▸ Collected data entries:
○ ○ ○ ○ ○ ○ ○
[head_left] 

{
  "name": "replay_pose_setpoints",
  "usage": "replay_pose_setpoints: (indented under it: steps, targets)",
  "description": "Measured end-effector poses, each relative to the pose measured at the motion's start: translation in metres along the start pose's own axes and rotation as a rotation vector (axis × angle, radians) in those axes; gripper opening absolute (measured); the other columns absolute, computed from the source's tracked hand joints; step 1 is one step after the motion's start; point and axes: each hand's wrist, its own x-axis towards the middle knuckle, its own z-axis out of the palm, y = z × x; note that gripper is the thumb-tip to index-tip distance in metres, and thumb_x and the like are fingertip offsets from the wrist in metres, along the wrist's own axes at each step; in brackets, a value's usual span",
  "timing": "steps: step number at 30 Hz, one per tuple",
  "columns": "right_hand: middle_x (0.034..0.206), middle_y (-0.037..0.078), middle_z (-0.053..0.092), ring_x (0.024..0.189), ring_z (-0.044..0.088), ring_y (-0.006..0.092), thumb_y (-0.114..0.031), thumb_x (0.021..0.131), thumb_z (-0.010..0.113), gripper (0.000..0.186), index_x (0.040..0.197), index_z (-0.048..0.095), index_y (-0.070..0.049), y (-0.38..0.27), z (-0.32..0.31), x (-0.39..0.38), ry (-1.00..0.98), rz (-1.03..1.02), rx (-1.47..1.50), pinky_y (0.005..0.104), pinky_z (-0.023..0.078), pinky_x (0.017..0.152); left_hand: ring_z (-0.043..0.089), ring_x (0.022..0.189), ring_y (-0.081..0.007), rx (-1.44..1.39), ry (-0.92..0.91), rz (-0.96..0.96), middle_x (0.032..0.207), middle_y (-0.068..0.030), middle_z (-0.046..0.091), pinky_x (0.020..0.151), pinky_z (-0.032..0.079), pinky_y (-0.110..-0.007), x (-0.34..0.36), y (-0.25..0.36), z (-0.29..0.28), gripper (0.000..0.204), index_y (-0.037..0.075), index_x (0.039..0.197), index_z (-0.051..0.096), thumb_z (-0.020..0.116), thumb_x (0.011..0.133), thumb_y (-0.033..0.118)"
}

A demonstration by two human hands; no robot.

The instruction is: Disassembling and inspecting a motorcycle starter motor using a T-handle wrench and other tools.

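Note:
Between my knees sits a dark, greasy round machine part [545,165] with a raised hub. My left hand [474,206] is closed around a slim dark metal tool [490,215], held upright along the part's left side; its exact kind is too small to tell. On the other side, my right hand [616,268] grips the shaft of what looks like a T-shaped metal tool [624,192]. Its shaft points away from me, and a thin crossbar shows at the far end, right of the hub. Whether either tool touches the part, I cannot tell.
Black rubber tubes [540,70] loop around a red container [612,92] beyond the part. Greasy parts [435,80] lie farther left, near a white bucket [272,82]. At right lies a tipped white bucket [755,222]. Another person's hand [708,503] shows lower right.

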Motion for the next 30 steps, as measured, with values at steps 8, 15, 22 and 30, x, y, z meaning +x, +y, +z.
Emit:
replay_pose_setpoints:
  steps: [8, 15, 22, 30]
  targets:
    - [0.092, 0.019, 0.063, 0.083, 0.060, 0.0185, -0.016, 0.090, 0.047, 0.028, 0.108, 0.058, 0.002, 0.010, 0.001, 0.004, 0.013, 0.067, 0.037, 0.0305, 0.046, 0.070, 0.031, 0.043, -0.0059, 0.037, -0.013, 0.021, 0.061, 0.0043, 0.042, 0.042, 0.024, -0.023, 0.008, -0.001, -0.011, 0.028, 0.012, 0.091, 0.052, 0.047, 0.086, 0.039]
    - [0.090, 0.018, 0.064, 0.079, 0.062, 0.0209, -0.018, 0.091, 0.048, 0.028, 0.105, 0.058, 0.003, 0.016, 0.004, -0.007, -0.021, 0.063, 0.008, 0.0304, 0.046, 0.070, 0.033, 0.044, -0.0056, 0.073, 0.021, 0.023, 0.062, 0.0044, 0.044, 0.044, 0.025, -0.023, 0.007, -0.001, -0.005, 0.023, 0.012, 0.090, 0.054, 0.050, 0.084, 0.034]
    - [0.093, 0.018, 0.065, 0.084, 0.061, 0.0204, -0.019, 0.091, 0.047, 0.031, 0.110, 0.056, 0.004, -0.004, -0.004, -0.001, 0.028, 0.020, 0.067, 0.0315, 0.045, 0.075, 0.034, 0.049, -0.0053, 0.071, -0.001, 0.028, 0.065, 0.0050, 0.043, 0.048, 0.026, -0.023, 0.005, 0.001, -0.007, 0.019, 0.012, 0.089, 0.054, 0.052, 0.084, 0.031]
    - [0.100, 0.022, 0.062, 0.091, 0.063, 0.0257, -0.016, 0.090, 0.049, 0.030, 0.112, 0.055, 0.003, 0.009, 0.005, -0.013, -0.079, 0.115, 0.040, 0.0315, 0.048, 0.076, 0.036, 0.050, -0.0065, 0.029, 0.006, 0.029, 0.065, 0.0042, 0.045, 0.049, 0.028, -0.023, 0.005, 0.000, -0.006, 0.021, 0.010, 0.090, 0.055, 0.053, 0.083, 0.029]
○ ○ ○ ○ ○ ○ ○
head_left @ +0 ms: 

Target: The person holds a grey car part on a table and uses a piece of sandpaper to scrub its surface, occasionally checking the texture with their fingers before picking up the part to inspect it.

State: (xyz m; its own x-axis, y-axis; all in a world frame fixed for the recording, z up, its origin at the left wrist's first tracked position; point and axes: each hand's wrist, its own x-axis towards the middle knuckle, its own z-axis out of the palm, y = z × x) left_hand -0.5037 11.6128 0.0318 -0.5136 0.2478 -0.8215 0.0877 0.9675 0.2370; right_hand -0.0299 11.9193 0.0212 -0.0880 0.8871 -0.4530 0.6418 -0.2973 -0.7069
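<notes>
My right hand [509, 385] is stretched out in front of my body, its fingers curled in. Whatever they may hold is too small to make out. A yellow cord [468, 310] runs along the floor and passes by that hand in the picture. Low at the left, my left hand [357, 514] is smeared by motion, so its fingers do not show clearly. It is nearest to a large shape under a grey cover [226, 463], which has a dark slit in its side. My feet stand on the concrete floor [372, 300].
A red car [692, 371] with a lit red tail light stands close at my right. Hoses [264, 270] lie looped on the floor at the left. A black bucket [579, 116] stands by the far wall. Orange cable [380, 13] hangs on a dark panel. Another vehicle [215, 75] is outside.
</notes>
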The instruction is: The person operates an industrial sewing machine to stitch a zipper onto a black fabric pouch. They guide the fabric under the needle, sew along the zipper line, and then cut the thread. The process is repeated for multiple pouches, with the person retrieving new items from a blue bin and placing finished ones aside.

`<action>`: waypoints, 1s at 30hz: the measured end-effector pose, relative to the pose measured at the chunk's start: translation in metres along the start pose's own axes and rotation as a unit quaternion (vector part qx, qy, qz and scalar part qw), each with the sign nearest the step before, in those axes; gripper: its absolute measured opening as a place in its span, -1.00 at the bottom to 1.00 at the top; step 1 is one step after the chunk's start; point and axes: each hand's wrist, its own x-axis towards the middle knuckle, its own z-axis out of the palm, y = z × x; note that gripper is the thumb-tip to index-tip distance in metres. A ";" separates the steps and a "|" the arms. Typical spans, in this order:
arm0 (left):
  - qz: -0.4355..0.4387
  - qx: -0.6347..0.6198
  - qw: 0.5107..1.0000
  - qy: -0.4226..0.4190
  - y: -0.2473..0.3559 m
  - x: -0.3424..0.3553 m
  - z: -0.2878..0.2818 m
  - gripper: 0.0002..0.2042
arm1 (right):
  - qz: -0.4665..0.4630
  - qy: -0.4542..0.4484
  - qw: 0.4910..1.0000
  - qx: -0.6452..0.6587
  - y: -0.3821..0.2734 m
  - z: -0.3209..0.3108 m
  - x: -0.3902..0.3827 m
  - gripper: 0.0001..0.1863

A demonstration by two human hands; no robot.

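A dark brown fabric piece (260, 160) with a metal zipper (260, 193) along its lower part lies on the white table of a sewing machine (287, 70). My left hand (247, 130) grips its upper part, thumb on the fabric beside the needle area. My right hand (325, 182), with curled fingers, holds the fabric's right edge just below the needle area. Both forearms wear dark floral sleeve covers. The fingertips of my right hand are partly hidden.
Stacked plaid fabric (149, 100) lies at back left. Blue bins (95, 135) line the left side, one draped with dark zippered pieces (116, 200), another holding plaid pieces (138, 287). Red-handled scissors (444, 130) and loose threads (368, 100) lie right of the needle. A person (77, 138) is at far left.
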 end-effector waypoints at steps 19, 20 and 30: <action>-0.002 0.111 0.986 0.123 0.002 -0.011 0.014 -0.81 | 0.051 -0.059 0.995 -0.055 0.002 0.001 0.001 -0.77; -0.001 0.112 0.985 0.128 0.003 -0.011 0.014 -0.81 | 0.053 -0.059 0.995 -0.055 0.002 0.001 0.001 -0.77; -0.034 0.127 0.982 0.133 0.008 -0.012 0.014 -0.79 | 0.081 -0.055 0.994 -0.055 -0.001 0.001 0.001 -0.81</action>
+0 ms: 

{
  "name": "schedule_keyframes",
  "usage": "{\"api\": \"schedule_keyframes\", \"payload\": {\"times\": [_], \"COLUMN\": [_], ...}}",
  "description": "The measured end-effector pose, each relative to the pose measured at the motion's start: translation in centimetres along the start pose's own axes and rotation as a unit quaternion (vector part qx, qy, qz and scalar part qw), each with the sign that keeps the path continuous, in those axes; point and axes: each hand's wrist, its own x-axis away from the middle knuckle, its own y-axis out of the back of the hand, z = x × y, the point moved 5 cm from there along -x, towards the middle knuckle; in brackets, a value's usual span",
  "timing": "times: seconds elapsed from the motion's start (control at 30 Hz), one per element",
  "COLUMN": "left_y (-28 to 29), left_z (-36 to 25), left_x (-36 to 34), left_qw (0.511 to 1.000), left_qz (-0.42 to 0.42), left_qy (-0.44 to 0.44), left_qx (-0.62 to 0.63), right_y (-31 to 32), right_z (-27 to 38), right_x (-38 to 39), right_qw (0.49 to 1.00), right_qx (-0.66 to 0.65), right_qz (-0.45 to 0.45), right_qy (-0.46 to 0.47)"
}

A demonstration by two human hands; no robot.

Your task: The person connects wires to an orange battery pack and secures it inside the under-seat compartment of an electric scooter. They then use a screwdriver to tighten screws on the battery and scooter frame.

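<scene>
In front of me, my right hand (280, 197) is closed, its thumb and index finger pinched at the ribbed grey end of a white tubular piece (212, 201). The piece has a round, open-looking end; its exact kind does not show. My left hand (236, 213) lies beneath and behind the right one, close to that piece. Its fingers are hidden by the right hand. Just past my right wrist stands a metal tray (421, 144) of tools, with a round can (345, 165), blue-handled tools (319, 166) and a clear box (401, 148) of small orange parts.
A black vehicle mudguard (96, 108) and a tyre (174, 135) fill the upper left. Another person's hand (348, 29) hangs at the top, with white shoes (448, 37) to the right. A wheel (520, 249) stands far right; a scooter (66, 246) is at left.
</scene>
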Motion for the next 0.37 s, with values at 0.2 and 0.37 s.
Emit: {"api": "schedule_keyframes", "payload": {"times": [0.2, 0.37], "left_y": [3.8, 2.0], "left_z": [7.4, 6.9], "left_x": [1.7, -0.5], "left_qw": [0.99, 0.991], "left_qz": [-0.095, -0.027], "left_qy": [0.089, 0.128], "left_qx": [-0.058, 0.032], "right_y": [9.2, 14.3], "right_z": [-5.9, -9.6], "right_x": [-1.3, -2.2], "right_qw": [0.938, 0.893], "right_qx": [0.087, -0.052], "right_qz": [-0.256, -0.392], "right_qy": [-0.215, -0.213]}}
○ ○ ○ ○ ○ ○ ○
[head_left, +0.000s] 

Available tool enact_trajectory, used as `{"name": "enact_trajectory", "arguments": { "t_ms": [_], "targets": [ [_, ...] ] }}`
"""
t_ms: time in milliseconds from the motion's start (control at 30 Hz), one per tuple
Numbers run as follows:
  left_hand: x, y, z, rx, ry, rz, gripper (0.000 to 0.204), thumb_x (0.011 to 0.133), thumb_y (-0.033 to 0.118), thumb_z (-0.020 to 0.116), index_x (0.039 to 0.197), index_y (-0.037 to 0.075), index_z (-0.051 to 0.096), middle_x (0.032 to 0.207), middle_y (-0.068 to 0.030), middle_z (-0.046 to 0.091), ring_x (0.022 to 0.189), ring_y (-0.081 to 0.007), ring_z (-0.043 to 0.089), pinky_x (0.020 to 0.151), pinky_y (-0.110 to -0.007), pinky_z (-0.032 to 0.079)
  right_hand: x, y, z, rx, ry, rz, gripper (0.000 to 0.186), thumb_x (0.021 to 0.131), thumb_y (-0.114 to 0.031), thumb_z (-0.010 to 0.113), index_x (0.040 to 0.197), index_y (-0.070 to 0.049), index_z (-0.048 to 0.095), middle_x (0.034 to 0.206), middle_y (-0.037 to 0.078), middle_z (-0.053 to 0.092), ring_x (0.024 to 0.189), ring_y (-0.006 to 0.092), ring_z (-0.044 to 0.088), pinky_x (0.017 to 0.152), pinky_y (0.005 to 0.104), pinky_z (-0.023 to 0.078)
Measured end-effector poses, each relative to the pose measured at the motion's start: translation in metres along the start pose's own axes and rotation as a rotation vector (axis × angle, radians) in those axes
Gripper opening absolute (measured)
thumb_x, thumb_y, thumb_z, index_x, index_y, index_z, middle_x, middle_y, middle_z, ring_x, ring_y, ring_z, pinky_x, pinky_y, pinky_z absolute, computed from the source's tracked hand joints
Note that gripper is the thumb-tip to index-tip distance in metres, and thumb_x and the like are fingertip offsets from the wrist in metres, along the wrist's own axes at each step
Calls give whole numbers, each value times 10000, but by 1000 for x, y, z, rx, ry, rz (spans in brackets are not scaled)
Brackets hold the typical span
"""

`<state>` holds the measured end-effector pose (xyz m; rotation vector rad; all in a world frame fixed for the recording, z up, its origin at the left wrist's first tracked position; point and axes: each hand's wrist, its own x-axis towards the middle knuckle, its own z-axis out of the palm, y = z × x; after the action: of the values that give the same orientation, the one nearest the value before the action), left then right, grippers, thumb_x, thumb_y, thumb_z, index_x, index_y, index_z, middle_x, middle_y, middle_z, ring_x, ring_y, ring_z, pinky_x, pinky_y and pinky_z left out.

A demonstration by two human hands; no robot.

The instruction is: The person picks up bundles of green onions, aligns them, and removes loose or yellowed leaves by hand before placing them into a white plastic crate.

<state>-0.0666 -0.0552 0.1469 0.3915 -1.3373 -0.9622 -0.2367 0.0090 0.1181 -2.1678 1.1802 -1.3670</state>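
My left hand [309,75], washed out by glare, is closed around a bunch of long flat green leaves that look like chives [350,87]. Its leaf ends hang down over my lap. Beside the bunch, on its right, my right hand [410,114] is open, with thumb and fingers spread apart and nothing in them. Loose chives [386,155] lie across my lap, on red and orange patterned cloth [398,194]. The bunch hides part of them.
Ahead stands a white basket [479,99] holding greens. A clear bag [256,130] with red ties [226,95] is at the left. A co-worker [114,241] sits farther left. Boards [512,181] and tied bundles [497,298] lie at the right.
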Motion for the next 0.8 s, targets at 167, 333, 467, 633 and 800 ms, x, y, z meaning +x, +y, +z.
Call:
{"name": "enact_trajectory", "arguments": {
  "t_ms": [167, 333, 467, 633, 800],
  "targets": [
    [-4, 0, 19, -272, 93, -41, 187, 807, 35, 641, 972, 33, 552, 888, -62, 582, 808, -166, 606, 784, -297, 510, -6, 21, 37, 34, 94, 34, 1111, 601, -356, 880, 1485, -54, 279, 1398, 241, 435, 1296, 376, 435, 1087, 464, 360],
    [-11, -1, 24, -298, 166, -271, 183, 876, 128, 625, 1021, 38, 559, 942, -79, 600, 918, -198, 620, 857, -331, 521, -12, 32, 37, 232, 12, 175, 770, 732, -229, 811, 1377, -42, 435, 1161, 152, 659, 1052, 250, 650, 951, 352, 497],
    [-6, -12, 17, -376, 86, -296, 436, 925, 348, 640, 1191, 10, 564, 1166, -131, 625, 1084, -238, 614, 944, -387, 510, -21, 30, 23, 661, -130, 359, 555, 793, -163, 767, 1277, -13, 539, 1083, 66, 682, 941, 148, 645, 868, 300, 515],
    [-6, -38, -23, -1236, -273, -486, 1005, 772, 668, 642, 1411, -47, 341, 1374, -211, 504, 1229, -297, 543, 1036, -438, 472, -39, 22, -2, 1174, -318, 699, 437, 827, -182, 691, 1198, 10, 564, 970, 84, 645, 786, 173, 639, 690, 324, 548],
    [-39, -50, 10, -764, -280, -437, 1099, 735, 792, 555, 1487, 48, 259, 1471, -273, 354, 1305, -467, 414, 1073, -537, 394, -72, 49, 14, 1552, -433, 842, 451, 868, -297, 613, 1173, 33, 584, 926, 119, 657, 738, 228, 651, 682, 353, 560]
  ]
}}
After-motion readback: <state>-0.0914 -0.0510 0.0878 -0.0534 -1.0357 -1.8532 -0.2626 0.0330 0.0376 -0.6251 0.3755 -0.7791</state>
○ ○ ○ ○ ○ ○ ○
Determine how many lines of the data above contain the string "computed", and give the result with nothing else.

2